> [About this task] Could you write out the line containing "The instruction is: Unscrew" and all the lines below it in the data, exactly, through the final one and nothing else?

> [Information shown]
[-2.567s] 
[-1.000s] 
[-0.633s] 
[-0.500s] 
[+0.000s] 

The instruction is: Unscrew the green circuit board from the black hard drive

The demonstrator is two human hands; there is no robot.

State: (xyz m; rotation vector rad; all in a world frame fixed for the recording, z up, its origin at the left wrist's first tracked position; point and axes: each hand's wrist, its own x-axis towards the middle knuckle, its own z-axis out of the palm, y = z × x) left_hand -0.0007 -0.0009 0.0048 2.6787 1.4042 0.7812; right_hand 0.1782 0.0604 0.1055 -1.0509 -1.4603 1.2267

> [Task solution]
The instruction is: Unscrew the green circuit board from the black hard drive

The demonstrator is two human hands; there is no robot.

State: (xyz m; rotation vector rad; all in a world frame fixed for the recording, z up, its origin at the left wrist's first tracked position; point and axes: each hand's wrist, its own x-axis towards the middle knuckle, its own z-axis out of the palm, y = z × x) left_hand -0.0007 -0.0009 0.0048 2.6787 1.4042 0.7812; right_hand 0.1782 0.0604 0.1055 -1.0509 -1.4603 1.2267

With that, the answer is complete.